Probleme gab es auch im Windkanal. Denn der Radarsensor saß anfangs auf einem der kleinen Flügel an der Spitze des Bobs. In einer Sportart, bei der Windschnittigkeit eine entscheidende Rolle spielt ein absolutes "No Go". Außerdem flog bei einem Test in den USA ein Sensor durch die Luft, weil eine Halterung durch die enorme Kälte brach. Der Sensor musste also in den Bob. Jetzt sitzt er unsichtbar hinter einer lackierten Kunststoffblende an der Front und liefert permanent seine Daten. Nur ein Antennenstummel am Bob verrät das. Für Mödls Messsystem mussten übrigens alle Bobs umgebaut werden, alle Verbände mussten zustimmen.

Wesentlich einfacher funktioniert Mödls Messsystem beim Skifahren. Als Aksel Lund Svindal in der Abfahrt von Pyeongchang zum Olympiasieg raste, fuhr hinten am Skistiefel ein Radarsensor mit. "Beim Skifahren stört das Kästchen weniger", sagt Mödl. Und das Radargerät misst auch nach hinten exakt. Getestet wurde das schon bei den Weltmeisterschaften in St. Moritz 2017. Erst als die Generalprobe ohne Probleme verlief, gab es das Okay für Pyeongchang. Beim Skifahren liefert Mödl allerdings nur die Sensoren und die Basissoftware, die Feinheiten muss der Abnehmer Swiss Timing vor Ort abstimmen. Da kommt es auf den Bewegungsablauf, Wind- und Schneeverhältnisse an.

Entstanden ist Mödls Radargerät aus einem kleinen Kästchen für Jogger und Radfahrer, das er in seiner Freizeit entwickelt hatte. Ihn störte Anfang der 2000er Jahre, dass es keine exakte Messung für Tempo und Entfernung gab. Deshalb entwickelte er sein Radarsystem, bei dem ein Strahl vom Sensor auf den Boden geworfen wird. Anschließend misst der Sensor die Zeit, bis der Strahl wieder ankommt. "Das war an Genauigkeit deutlich besser, als alles, was auf dem Markt war", sagt Mödl.
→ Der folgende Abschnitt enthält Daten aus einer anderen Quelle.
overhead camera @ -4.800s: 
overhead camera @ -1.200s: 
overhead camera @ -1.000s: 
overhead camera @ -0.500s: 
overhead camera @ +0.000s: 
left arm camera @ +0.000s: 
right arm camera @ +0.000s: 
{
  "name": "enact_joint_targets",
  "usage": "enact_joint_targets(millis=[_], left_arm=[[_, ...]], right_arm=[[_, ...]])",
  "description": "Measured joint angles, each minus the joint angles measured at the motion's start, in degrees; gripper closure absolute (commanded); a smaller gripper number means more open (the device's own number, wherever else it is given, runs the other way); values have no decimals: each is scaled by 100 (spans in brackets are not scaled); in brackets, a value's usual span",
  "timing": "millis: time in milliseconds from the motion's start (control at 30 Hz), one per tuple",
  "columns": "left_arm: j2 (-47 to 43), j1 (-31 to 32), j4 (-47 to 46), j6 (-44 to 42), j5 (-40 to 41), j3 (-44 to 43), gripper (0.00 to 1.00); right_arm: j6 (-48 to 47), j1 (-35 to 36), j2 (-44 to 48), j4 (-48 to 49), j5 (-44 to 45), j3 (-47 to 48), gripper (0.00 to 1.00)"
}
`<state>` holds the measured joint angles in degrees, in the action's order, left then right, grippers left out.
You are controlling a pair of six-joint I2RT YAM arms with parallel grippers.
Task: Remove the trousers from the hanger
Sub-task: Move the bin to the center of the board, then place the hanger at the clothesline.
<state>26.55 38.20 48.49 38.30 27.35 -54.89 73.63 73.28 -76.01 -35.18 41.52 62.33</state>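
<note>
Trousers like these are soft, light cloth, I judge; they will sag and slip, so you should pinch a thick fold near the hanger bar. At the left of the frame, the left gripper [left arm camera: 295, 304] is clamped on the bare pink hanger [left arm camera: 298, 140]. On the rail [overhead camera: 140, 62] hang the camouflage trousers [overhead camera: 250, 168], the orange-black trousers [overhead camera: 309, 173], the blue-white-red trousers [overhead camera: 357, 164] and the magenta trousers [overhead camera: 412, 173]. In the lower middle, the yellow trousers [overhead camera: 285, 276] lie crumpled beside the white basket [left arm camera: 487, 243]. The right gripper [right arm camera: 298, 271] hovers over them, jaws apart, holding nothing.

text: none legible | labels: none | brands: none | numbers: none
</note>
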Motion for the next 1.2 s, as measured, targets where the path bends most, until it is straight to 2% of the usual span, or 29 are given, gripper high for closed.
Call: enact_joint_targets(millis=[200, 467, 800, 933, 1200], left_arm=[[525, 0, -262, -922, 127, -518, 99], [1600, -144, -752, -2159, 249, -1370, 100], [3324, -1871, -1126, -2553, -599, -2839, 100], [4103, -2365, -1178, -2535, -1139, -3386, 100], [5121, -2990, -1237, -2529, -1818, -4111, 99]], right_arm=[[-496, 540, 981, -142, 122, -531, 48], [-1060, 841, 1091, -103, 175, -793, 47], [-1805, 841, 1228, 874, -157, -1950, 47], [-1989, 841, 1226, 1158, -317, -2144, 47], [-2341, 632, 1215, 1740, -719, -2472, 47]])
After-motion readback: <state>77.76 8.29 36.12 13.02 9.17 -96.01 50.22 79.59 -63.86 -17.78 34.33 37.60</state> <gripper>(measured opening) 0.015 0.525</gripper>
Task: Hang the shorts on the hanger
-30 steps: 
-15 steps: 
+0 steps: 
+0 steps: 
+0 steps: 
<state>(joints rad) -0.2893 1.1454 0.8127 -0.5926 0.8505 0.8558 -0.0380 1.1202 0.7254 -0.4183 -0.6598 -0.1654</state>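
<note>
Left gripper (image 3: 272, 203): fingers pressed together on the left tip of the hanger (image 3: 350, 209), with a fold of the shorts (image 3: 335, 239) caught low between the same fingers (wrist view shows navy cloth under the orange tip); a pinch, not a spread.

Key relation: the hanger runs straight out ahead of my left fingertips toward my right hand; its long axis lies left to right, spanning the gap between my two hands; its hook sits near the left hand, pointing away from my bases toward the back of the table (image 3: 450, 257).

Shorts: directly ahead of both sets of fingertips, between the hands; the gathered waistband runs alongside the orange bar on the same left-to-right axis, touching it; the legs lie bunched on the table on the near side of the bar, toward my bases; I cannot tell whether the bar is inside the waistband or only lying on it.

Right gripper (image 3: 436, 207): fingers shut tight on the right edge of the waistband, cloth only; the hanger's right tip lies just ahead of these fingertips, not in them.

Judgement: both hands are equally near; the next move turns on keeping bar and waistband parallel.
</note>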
Cyclosport hieß das erste Gerät, dass sich Mödl im Jahr 2000 patentieren ließ. Schon Cyclosport lieferte exakte Daten beim Joggen, Radfahren und Skifahren und hatte eine kleine Anzeige. Auch die ersten Tests im Bob wurden damit gemacht. Mödl gewann mit dem Gerät etliche Preise und gründete eine kleine Zwei-Mann-Firma, Sonic Instruments. Damit vermarktete er später seine Messgeräte für Jogger, 65 Gramm leicht und kaum größer als eine Streichholzschachtel. Doch der Pulsuhrenhersteller, mit dem Sonic Instruments zusammenarbeitete, lieferte nicht die gewünschte Ware, es gab viel Ärger mit Kunden. Außerdem setzte sich die Messung per GPS durch. Die ist zwar längst nicht so exakt, aber günstiger, handlicher und reicht für Jogger völlig aus. Mödl stellte den Vertrieb ein.

Seinem Messsystem blieb er aber treu, auch wenn sich damit nicht das große Geld verdienen lässt. "Nice to have, aber es ist kein Geschäft", sagt Mödl. Aber es macht ihn stolz, dass seine Erfindung auf der ganzen Welt gesehen wird. Und es funktioniert absolut problemlos, das haben die Olympischen Spiele in Pyeongchang endgültig bewiesen.